> [TASK DESCRIPTION] Skip the pictures. Transcribe the rest of the data below without changing a word.

======== AVAILABLE DATA

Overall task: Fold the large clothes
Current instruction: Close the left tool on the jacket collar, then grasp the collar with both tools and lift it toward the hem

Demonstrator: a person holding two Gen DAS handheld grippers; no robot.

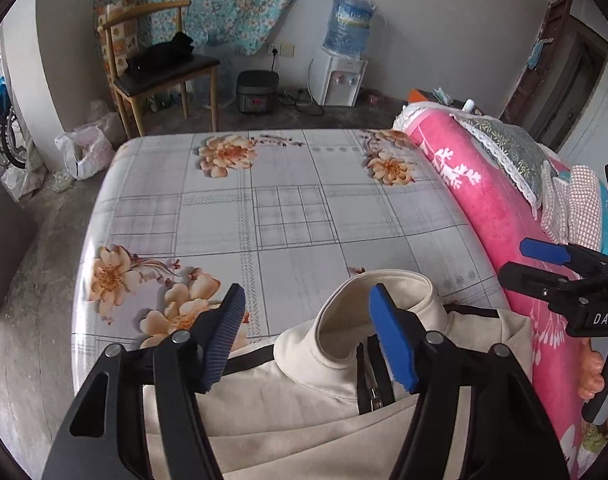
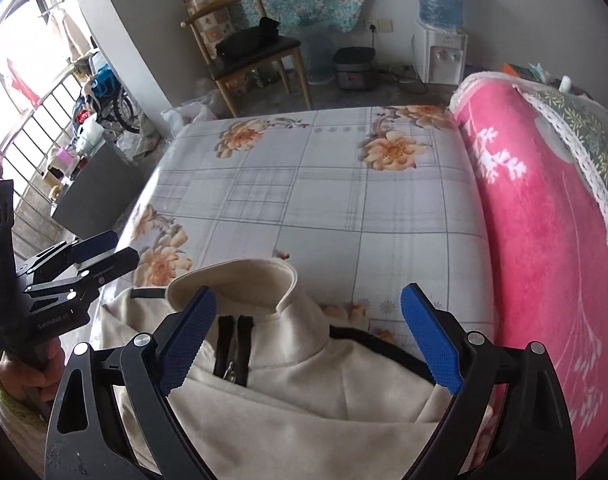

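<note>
A cream jacket with a stand-up collar and a black zip lies at the near edge of a bed with a grey floral sheet. My left gripper hangs open just above the collar, and its blue pads touch no cloth. My right gripper is also open, wide, over the collar and the right shoulder of the jacket. In the left wrist view the right gripper shows at the right edge; in the right wrist view the left gripper shows at the left edge.
A rolled pink blanket with a green pillow lines the bed's right side. Beyond the bed stand a wooden chair, a rice cooker and a water dispenser. Plastic bags lie on the floor at left.
</note>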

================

> [ANSWER TO THE PROBLEM]
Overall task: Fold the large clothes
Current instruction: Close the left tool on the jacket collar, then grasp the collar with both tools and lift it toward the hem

Demonstrator: a person holding two Gen DAS handheld grippers; no robot.


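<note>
A cream jacket with a stand-up collar and a black zip lies at the near edge of a bed with a grey floral sheet. My left gripper hangs open just above the collar, and its blue pads touch no cloth. My right gripper is also open, wide, over the collar and the right shoulder of the jacket. In the left wrist view the right gripper shows at the right edge; in the right wrist view the left gripper shows at the left edge.
A rolled pink blanket with a green pillow lines the bed's right side. Beyond the bed stand a wooden chair, a rice cooker and a water dispenser. Plastic bags lie on the floor at left.
</note>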

This answer is complete.